I’m currently working through Raymond Smullyan’s The Gödelian Puzzle Book and came across a fun problem that serves as a good starting point for new readers of Smullyan. Smullyan is well known for (among many other things) producing several books of logic puzzles that introduce ideas from mathematical and philosophical logic in an accessible but still technical way. These books are often formatted where each chapter has an introduction to the relevant characters, ideas, and setting, several problems for the reader to work through, and the solutions to the problems.

I’ve found that working through Smullyan’s books helps build mathematical intuition better than repeatedly walking through proofs and applications of theorems. I would much rather go through Smullyan’s Gödel book than ever see Enderton’s Chapter 3 again!

The Knights and Knaves are a trope found throughout several of Smullyan’s books. Knights can only tell truths, while Knaves can only tell falsehoods. In Chapter 2 of The Gödelian Puzzle Book, our narrator finds himself on The Island of Knights and Knaves where each inhabitant is either a Knight or a Knave. What follows is a fun, open-ended problem using natural language to reason about self-reference.

Problem 7. One day I saw an extremely beautiful lady on this island and was immediately smitten with her. I longed to know whether or not she was married, but I did not have the courage to ask her. The next day I came across her two brothers Alfred and Bradford. Alfred then made a statement. From this statement I could not tell whether or not the lady was married. Then to my surprise, Bradford made the same statement, from which I could tell that she was not married. What statement could that have been?

Be sure to try to solve the problem before expanding the solution below!

Solution (click the arrow to expand)

There are several such solutions, but the one I landed on is "I am a knave, my brother is a knave, and my sister is married." Let's refer to the two brothers as Brother A and Brother B. Let Brother A utter "I am a knave, my brother is a knave, and my sister is married." Brother A can either be a knight or a knave. If Brother A is a knight, then he truly asserts that he is a knave: a contradiction; hence, Brother A is a knave. Then his utterance is false. So we have that either Brother A is a knight (we know to be false), Brother B is a knight, or the sister is not married. While we have some information, we do not yet know whether or not the sister is married.

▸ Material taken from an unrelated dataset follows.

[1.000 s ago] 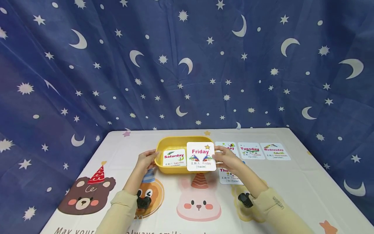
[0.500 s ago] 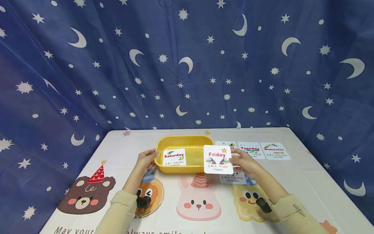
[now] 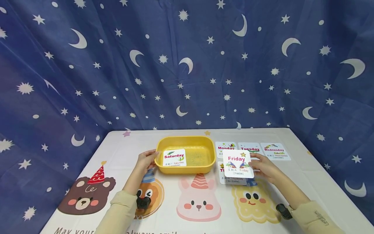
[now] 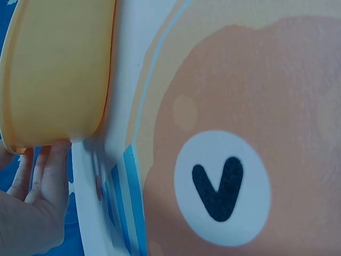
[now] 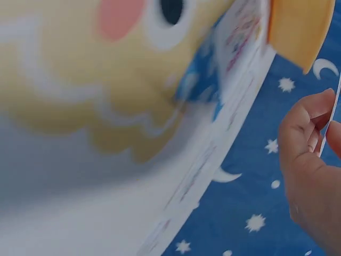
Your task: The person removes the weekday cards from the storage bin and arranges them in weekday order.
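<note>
My right hand [image 3: 264,167] pinches the Friday card [image 3: 238,163] by its right edge, thumb on the printed face. In the head view the card overlaps the Monday card [image 3: 225,147], the Tuesday card [image 3: 253,148] and the Thursday card [image 3: 229,180]. The right wrist view shows the held Friday card [image 5: 331,114] nearly edge-on. At the left end of the yellow tray [image 3: 187,169], my left hand [image 3: 146,161] grips the rim, with fingers under it in the left wrist view. A Saturday card [image 3: 174,157] leans inside the tray's left part.
The Wednesday card [image 3: 275,151] lies at the right end of the back row. A white tablecloth [image 3: 117,152] with cartoon animals covers the table. Behind its far edge hangs a blue curtain [image 3: 163,97] with moons and stars.
The right hand has carried the Friday card rightward, from over the tray's right end to over the laid-out cards. The left hand and the tray have stayed put.
</note>
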`<action>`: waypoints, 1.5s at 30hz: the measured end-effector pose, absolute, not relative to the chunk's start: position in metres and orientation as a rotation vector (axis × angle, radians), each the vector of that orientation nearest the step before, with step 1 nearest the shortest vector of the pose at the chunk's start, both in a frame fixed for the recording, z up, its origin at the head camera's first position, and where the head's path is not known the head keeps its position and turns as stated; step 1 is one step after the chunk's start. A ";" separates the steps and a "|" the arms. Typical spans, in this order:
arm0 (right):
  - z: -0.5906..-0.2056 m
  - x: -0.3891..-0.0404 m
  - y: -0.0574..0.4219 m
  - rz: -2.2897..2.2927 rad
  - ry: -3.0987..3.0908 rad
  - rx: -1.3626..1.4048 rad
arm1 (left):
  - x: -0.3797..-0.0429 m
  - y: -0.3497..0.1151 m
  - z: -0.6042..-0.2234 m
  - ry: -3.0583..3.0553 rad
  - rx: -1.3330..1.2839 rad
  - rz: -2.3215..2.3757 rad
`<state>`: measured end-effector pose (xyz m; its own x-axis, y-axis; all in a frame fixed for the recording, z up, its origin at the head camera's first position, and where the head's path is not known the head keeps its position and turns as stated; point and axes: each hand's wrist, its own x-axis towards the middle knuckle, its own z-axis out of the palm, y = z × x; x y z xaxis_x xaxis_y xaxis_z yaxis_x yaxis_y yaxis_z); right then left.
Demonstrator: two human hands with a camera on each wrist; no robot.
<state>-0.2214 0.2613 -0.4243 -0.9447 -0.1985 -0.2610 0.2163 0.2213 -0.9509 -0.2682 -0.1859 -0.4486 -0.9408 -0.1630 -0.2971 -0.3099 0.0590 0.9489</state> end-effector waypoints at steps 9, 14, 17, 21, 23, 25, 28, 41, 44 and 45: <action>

Suppose now that Brother B utters "I am a knave, my brother is a knave, and my sister is married." As with Brother A, Brother B must also be a knave. Since either Brother B is a knight or the sister is not married, it must be the case that the sister is unmarried!

I find that these open-ended problems are the most entertaining and instructive. Rather than asking the reader to determine $P$ or $\neg P$, these problems challenge the reader to create a sentence, situation, or condition. Being able to identify and find what is needed to solve some problem and then prove that it, indeed, solves the problem is much closer to how mathematics is actually practiced than the former approach.

If you’re interested in more on Smullyan, I recommend picking up any of his puzzle books or Four Lives, part biography of Smullyan, part collection of interesting mathematical and metamathematical thoughts, and part sampler of Smullyan’s most well known logic puzzles.